Please copy exactly the lines that begin with the one containing "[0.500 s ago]" and end with the last line of the entries.

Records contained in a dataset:
_ _ _ _ _

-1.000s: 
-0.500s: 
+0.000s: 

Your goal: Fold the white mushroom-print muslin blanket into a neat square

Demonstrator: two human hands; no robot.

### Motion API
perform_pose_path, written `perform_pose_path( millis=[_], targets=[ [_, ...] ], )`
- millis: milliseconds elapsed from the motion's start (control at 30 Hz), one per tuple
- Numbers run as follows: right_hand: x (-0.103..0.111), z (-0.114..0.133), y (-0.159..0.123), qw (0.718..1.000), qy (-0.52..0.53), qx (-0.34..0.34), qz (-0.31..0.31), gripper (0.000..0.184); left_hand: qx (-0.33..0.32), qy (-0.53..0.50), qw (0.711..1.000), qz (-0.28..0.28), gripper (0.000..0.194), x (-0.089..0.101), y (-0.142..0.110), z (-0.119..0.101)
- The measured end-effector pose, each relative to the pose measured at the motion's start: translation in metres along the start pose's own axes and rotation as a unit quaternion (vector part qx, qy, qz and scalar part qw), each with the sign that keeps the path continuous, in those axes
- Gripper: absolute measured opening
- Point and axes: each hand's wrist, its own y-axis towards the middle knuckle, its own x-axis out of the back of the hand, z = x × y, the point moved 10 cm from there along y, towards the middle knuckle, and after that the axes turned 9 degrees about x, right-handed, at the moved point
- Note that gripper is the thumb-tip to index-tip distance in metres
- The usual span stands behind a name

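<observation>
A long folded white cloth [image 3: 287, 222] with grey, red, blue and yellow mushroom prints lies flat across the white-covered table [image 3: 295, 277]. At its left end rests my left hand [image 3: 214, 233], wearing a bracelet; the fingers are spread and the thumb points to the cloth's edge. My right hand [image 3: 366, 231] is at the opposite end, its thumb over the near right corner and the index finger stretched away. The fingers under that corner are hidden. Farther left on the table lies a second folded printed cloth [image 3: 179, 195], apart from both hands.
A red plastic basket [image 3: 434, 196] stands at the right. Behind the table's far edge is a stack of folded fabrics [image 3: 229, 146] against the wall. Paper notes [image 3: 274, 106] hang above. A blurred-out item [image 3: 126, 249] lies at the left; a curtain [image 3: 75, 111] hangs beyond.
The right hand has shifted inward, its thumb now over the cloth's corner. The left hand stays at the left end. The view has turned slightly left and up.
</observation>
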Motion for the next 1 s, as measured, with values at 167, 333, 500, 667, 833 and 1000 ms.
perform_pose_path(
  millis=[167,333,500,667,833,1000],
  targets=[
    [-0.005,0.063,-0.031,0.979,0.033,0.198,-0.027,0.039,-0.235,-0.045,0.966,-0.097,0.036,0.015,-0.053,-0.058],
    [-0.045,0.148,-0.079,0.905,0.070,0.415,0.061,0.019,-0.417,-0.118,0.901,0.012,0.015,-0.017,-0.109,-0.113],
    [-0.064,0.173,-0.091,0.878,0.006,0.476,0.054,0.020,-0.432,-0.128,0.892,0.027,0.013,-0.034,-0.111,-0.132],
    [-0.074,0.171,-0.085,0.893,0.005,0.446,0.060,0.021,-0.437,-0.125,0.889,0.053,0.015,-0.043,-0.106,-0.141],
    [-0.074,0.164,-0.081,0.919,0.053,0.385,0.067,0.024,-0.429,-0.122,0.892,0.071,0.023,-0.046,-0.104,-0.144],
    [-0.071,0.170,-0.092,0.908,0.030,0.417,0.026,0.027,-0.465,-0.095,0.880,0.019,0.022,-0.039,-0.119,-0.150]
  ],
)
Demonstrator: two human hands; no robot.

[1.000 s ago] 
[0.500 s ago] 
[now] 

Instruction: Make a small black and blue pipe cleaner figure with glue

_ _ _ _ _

• **YOUR RESPONSE**
[0.500 s ago] 
[now] 

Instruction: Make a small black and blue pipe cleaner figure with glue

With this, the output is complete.